In full and without change, repeat the records shown below.

Data excerpts START

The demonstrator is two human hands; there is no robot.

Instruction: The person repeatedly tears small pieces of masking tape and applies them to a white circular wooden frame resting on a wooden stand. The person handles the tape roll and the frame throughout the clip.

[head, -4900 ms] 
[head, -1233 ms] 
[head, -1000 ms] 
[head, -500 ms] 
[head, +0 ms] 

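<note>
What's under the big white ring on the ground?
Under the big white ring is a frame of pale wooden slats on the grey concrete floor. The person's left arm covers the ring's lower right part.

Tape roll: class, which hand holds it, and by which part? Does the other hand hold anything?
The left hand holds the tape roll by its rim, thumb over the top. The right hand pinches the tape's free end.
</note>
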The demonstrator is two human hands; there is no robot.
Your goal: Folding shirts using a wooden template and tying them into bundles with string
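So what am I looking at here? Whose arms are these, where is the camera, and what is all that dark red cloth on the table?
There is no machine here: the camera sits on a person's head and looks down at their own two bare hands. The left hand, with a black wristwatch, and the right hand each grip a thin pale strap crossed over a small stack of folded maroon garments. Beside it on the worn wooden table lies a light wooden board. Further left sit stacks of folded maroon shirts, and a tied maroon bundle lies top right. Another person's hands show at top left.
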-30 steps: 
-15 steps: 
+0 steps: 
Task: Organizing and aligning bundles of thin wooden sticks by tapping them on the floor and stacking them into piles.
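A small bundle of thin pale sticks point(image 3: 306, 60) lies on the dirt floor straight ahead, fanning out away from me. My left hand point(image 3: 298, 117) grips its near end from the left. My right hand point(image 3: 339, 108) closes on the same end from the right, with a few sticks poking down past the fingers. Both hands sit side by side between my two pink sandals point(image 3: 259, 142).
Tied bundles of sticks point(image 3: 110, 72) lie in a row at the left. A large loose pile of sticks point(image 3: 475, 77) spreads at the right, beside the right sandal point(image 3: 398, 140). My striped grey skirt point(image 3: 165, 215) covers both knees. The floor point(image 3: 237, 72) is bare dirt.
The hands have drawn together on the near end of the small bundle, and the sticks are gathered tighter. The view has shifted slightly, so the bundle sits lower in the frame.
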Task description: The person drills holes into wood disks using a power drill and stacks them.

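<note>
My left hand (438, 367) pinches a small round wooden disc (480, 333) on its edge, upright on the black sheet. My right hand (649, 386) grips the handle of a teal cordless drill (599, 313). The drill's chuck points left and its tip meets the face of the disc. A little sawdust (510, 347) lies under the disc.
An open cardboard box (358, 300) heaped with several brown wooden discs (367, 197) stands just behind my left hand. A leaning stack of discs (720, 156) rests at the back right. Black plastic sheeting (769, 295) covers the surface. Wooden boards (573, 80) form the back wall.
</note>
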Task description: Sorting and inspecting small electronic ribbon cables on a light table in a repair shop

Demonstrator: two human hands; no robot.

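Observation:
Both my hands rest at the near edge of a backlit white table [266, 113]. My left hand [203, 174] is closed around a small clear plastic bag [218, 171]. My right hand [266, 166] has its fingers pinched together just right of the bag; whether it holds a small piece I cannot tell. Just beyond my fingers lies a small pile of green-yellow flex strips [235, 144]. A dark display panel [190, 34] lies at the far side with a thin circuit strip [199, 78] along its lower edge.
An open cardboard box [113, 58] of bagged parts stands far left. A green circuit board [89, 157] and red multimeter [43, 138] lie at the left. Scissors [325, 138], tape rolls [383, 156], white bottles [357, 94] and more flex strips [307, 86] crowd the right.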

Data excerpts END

Task result
The demonstrator is two human hands; there is no robot.

Instruction: The person repeatedly tears small pieces of masking tape and applies them to a white circular wooden frame resting on a wooden stand. The person handles the tape roll and the frame throughout the clip.

[head, -4900 ms] 
[head, -1233 ms] 
[head, -1000 ms] 
[head, -500 ms] 
[head, +0 ms] 

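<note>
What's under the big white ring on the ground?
Under the big white ring is a frame of pale wooden slats on the grey concrete floor. The person's left arm covers the ring's lower right part.

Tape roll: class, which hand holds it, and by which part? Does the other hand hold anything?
The left hand holds the tape roll by its rim, thumb over the top. The right hand pinches the tape's free end.
</note>
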The demonstrator is two human hands; there is no robot.
Your goal: Folding shirts using a wooden template and tying them into bundles with string
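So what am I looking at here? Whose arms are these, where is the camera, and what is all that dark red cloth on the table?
There is no machine here: the camera sits on a person's head and looks down at their own two bare hands. The left hand, with a black wristwatch, and the right hand each grip a thin pale strap crossed over a small stack of folded maroon garments. Beside it on the worn wooden table lies a light wooden board. Further left sit stacks of folded maroon shirts, and a tied maroon bundle lies top right. Another person's hands show at top left.
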-30 steps: 
-15 steps: 
+0 steps: 
Task: Organizing and aligning bundles of thin wooden sticks by tapping them on the floor and stacking them into piles.
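A small bundle of thin pale sticks point(image 3: 306, 60) lies on the dirt floor straight ahead, fanning out away from me. My left hand point(image 3: 298, 117) grips its near end from the left. My right hand point(image 3: 339, 108) closes on the same end from the right, with a few sticks poking down past the fingers. Both hands sit side by side between my two pink sandals point(image 3: 259, 142).
Tied bundles of sticks point(image 3: 110, 72) lie in a row at the left. A large loose pile of sticks point(image 3: 475, 77) spreads at the right, beside the right sandal point(image 3: 398, 140). My striped grey skirt point(image 3: 165, 215) covers both knees. The floor point(image 3: 237, 72) is bare dirt.
The hands have drawn together on the near end of the small bundle, and the sticks are gathered tighter. The view has shifted slightly, so the bundle sits lower in the frame.
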Task description: The person drills holes into wood disks using a power drill and stacks them.

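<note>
My left hand (438, 367) pinches a small round wooden disc (480, 333) on its edge, upright on the black sheet. My right hand (649, 386) grips the handle of a teal cordless drill (599, 313). The drill's chuck points left and its tip meets the face of the disc. A little sawdust (510, 347) lies under the disc.
An open cardboard box (358, 300) heaped with several brown wooden discs (367, 197) stands just behind my left hand. A leaning stack of discs (720, 156) rests at the back right. Black plastic sheeting (769, 295) covers the surface. Wooden boards (573, 80) form the back wall.
</note>
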Task description: Sorting and inspecting small electronic ribbon cables on a light table in a repair shop

Demonstrator: two human hands; no robot.

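Observation:
Both my hands rest at the near edge of a backlit white table [266, 113]. My left hand [203, 174] is closed around a small clear plastic bag [218, 171]. My right hand [266, 166] has its fingers pinched together just right of the bag; whether it holds a small piece I cannot tell. Just beyond my fingers lies a small pile of green-yellow flex strips [235, 144]. A dark display panel [190, 34] lies at the far side with a thin circuit strip [199, 78] along its lower edge.
An open cardboard box [113, 58] of bagged parts stands far left. A green circuit board [89, 157] and red multimeter [43, 138] lie at the left. Scissors [325, 138], tape rolls [383, 156], white bottles [357, 94] and more flex strips [307, 86] crowd the right.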

The exercise requires no additional output.